(Stored entries)
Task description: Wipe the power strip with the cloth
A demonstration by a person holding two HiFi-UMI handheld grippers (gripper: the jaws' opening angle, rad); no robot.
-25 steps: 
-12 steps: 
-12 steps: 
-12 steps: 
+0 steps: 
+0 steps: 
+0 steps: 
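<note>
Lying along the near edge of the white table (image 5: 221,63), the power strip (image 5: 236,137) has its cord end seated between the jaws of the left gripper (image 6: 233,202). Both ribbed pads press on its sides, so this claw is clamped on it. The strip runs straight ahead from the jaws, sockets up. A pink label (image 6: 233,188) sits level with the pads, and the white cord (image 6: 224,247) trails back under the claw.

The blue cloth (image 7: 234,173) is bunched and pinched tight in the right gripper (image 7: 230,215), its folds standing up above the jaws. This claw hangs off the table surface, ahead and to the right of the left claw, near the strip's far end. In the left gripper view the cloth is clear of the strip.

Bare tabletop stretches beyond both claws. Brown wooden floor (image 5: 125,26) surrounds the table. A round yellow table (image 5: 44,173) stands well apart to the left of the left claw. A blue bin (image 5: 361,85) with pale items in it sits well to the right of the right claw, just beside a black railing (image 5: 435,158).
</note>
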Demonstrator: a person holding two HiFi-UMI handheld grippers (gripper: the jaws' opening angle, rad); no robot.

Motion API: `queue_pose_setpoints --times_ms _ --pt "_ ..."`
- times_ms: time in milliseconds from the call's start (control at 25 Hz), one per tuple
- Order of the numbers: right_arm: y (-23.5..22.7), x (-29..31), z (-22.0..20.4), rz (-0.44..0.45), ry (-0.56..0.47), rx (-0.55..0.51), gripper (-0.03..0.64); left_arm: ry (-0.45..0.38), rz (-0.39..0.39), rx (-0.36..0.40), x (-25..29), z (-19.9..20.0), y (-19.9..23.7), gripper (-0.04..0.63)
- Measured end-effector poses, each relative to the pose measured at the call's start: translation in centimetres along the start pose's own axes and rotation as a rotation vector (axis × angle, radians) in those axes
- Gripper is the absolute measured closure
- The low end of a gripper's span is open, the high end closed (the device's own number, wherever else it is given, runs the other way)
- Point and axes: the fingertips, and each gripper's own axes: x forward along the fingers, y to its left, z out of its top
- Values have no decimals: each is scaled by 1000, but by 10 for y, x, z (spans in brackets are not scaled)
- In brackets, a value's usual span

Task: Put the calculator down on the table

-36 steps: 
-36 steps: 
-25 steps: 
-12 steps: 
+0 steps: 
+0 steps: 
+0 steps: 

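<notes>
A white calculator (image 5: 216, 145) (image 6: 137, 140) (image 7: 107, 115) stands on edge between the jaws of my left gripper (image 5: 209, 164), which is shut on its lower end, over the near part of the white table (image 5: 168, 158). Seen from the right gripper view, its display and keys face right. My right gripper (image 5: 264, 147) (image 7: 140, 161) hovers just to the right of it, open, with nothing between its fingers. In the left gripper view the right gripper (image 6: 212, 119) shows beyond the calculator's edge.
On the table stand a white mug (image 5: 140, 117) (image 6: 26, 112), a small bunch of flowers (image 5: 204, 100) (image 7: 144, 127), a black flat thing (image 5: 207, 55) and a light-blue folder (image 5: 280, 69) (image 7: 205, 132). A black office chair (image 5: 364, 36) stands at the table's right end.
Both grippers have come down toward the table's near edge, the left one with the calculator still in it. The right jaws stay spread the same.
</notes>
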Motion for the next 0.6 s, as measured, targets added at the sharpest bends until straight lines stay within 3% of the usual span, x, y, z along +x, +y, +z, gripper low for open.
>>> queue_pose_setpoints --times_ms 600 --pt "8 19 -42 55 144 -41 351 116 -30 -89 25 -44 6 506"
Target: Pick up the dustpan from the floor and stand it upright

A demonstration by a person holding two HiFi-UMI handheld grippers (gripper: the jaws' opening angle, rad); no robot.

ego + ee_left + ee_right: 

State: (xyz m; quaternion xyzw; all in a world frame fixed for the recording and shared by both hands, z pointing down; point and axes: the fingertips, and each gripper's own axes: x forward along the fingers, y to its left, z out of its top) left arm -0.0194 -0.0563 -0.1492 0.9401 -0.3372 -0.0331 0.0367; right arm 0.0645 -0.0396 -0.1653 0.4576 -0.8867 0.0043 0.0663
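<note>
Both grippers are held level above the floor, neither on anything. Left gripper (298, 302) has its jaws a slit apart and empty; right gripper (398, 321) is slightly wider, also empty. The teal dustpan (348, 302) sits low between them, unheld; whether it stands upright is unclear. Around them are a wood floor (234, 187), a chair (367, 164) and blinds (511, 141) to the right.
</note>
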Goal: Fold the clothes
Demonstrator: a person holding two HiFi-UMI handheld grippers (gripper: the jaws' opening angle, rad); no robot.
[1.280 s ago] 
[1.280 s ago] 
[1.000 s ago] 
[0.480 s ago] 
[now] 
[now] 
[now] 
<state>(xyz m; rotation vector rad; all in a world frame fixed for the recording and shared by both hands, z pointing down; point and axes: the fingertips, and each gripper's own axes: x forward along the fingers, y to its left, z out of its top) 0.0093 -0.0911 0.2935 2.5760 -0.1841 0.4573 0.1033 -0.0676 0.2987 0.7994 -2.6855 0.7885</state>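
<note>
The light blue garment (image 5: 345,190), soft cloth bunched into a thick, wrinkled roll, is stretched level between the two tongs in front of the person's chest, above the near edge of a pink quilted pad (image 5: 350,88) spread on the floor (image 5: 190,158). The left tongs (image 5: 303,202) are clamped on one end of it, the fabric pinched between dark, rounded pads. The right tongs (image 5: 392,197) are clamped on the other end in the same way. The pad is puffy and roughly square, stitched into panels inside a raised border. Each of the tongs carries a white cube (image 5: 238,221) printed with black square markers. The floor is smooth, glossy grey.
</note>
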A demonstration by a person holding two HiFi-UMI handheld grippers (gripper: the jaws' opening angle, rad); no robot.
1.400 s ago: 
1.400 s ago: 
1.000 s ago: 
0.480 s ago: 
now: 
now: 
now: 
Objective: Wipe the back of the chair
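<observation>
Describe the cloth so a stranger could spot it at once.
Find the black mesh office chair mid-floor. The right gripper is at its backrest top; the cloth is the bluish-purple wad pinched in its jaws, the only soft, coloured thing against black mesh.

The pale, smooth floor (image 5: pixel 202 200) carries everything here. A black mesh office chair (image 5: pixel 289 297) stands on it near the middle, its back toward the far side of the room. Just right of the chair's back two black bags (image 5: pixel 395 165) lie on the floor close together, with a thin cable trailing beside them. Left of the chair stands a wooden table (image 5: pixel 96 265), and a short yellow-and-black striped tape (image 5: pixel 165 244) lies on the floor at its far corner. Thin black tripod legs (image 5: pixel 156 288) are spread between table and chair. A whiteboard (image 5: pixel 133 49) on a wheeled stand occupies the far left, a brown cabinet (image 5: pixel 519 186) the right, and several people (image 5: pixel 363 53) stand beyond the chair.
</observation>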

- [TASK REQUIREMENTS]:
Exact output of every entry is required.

- [RESULT OF THIS EXERCISE]:
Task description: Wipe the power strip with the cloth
A demonstration by a person holding two HiFi-UMI handheld grippers (gripper: the jaws' opening angle, rad); no robot.
-25 steps: 
-12 steps: 
-12 steps: 
-12 steps: 
+0 steps: 
+0 steps: 
+0 steps: 
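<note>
Lying along the near edge of the white table (image 5: 221,63), the power strip (image 5: 236,137) has its cord end seated between the jaws of the left gripper (image 6: 233,202). Both ribbed pads press on its sides, so this claw is clamped on it. The strip runs straight ahead from the jaws, sockets up. A pink label (image 6: 233,188) sits level with the pads, and the white cord (image 6: 224,247) trails back under the claw.

The blue cloth (image 7: 234,173) is bunched and pinched tight in the right gripper (image 7: 230,215), its folds standing up above the jaws. This claw hangs off the table surface, ahead and to the right of the left claw, near the strip's far end. In the left gripper view the cloth is clear of the strip.

Bare tabletop stretches beyond both claws. Brown wooden floor (image 5: 125,26) surrounds the table. A round yellow table (image 5: 44,173) stands well apart to the left of the left claw. A blue bin (image 5: 361,85) with pale items in it sits well to the right of the right claw, just beside a black railing (image 5: 435,158).
</note>
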Demonstrator: a person holding two HiFi-UMI handheld grippers (gripper: the jaws' opening angle, rad); no robot.

Motion API: `queue_pose_setpoints --times_ms _ --pt "_ ..."`
- times_ms: time in milliseconds from the call's start (control at 25 Hz), one per tuple
- Order of the numbers: right_arm: y (-23.5..22.7), x (-29..31), z (-22.0..20.4), rz (-0.44..0.45), ry (-0.56..0.47), rx (-0.55..0.51), gripper (-0.03..0.64); left_arm: ry (-0.45..0.38), rz (-0.39..0.39), rx (-0.36..0.40), x (-25..29), z (-19.9..20.0), y (-19.9..23.7), gripper (-0.04..0.63)
- Measured end-effector poses, each relative to the pose measured at the call's start: translation in centimetres along the start pose's own axes and rotation as a rotation vector (axis × angle, radians) in those axes
- Gripper is the absolute measured closure
- The low end of a gripper's span is open, the high end closed (the device's own number, wherever else it is given, runs the other way)
- Point and axes: the fingertips, and each gripper's own axes: x forward along the fingers, y to its left, z out of its top
- Values have no decimals: each is scaled by 1000, but by 10 for y, x, z (spans in brackets are not scaled)
- In brackets, a value's usual span

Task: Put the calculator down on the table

-36 steps: 
-36 steps: 
-25 steps: 
-12 steps: 
+0 steps: 
+0 steps: 
+0 steps: 

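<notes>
A white calculator (image 5: 216, 145) (image 6: 137, 140) (image 7: 107, 115) stands on edge between the jaws of my left gripper (image 5: 209, 164), which is shut on its lower end, over the near part of the white table (image 5: 168, 158). Seen from the right gripper view, its display and keys face right. My right gripper (image 5: 264, 147) (image 7: 140, 161) hovers just to the right of it, open, with nothing between its fingers. In the left gripper view the right gripper (image 6: 212, 119) shows beyond the calculator's edge.
On the table stand a white mug (image 5: 140, 117) (image 6: 26, 112), a small bunch of flowers (image 5: 204, 100) (image 7: 144, 127), a black flat thing (image 5: 207, 55) and a light-blue folder (image 5: 280, 69) (image 7: 205, 132). A black office chair (image 5: 364, 36) stands at the table's right end.
Both grippers have come down toward the table's near edge, the left one with the calculator still in it. The right jaws stay spread the same.
</notes>
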Motion for the next 0.6 s, as measured, targets added at the sharpest bends until straight lines stay within 3% of the usual span, x, y, z along +x, +y, +z, gripper low for open.
>>> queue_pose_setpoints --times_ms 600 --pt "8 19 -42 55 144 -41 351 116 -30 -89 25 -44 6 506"
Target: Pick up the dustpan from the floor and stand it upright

A demonstration by a person holding two HiFi-UMI handheld grippers (gripper: the jaws' opening angle, rad); no robot.

ego + ee_left + ee_right: 

State: (xyz m; quaternion xyzw; all in a world frame fixed for the recording and shared by both hands, z pointing down; point and axes: the fingertips, and each gripper's own axes: x forward along the fingers, y to its left, z out of its top) left arm -0.0194 -0.0563 -0.1492 0.9401 -0.3372 -0.0331 0.0367; right arm 0.0645 -0.0396 -0.1653 0.4576 -0.8867 0.0043 0.0663
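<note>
Both grippers are held level above the floor, neither on anything. Left gripper (298, 302) has its jaws a slit apart and empty; right gripper (398, 321) is slightly wider, also empty. The teal dustpan (348, 302) sits low between them, unheld; whether it stands upright is unclear. Around them are a wood floor (234, 187), a chair (367, 164) and blinds (511, 141) to the right.
</note>
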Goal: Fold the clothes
Demonstrator: a person holding two HiFi-UMI handheld grippers (gripper: the jaws' opening angle, rad); no robot.
[1.280 s ago] 
[1.280 s ago] 
[1.000 s ago] 
[0.480 s ago] 
[now] 
[now] 
[now] 
<state>(xyz m; rotation vector rad; all in a world frame fixed for the recording and shared by both hands, z pointing down; point and axes: the fingertips, and each gripper's own axes: x forward along the fingers, y to its left, z out of its top) 0.0093 -0.0911 0.2935 2.5760 -0.1841 0.4573 0.1033 -0.0676 0.2987 0.7994 -2.6855 0.7885</state>
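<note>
The light blue garment (image 5: 345,190), soft cloth bunched into a thick, wrinkled roll, is stretched level between the two tongs in front of the person's chest, above the near edge of a pink quilted pad (image 5: 350,88) spread on the floor (image 5: 190,158). The left tongs (image 5: 303,202) are clamped on one end of it, the fabric pinched between dark, rounded pads. The right tongs (image 5: 392,197) are clamped on the other end in the same way. The pad is puffy and roughly square, stitched into panels inside a raised border. Each of the tongs carries a white cube (image 5: 238,221) printed with black square markers. The floor is smooth, glossy grey.
</note>
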A demonstration by a person holding two HiFi-UMI handheld grippers (gripper: the jaws' opening angle, rad); no robot.
1.400 s ago: 
1.400 s ago: 
1.000 s ago: 
0.480 s ago: 
now: 
now: 
now: 
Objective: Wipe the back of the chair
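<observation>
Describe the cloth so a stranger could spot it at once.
Find the black mesh office chair mid-floor. The right gripper is at its backrest top; the cloth is the bluish-purple wad pinched in its jaws, the only soft, coloured thing against black mesh.

The pale, smooth floor (image 5: pixel 202 200) carries everything here. A black mesh office chair (image 5: pixel 289 297) stands on it near the middle, its back toward the far side of the room. Just right of the chair's back two black bags (image 5: pixel 395 165) lie on the floor close together, with a thin cable trailing beside them. Left of the chair stands a wooden table (image 5: pixel 96 265), and a short yellow-and-black striped tape (image 5: pixel 165 244) lies on the floor at its far corner. Thin black tripod legs (image 5: pixel 156 288) are spread between table and chair. A whiteboard (image 5: pixel 133 49) on a wheeled stand occupies the far left, a brown cabinet (image 5: pixel 519 186) the right, and several people (image 5: pixel 363 53) stand beyond the chair.
</observation>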

Nothing remains to be added to the response.